**Your goal**
Print the data exactly. Omit the pictures.

BEGIN

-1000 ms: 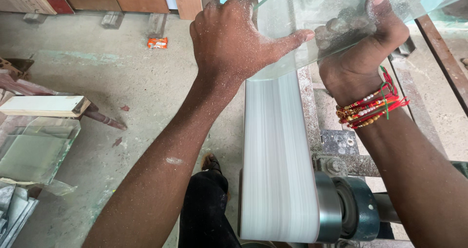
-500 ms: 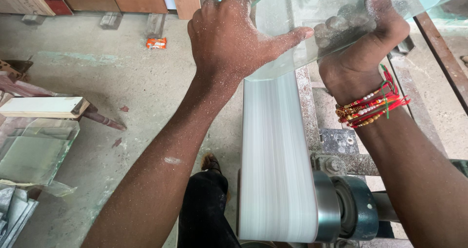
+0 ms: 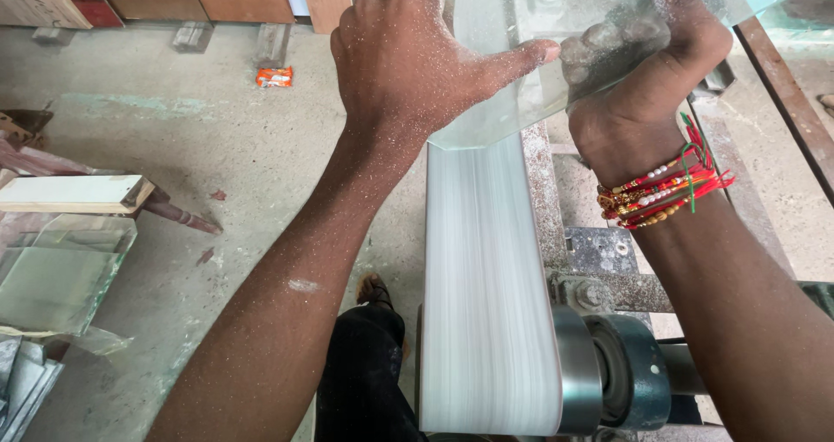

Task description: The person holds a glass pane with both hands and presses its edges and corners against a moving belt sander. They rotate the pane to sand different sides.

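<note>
Both hands' grip on glass pane point(image 3: 521, 51), white sanding belt point(image 3: 486, 303), dusty concrete floor point(image 3: 156, 129)

Both hands clamp a clear glass pane point(image 3: 556, 51): the left hand point(image 3: 408, 56) grips its left edge with the thumb stretched across the top face, the right hand point(image 3: 647, 77) closes on it just beside that thumb. Directly below the grip, the pane's lower edge meets a pale sanding belt point(image 3: 486, 294); beaded bracelets point(image 3: 665, 186) circle the right wrist
</note>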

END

**Exercise solution**
-1000 ms: 
-500 ms: 
+0 ms: 

Task description: The person holds a glass pane with both hands and presses its edges and corners against a moving belt sander. They rotate the pane to sand different sides.

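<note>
Both hands' grip on glass pane point(image 3: 521, 51), white sanding belt point(image 3: 486, 303), dusty concrete floor point(image 3: 156, 129)

Both hands clamp a clear glass pane point(image 3: 556, 51): the left hand point(image 3: 408, 56) grips its left edge with the thumb stretched across the top face, the right hand point(image 3: 647, 77) closes on it just beside that thumb. Directly below the grip, the pane's lower edge meets a pale sanding belt point(image 3: 486, 294); beaded bracelets point(image 3: 665, 186) circle the right wrist
</note>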

The answer requires nothing further.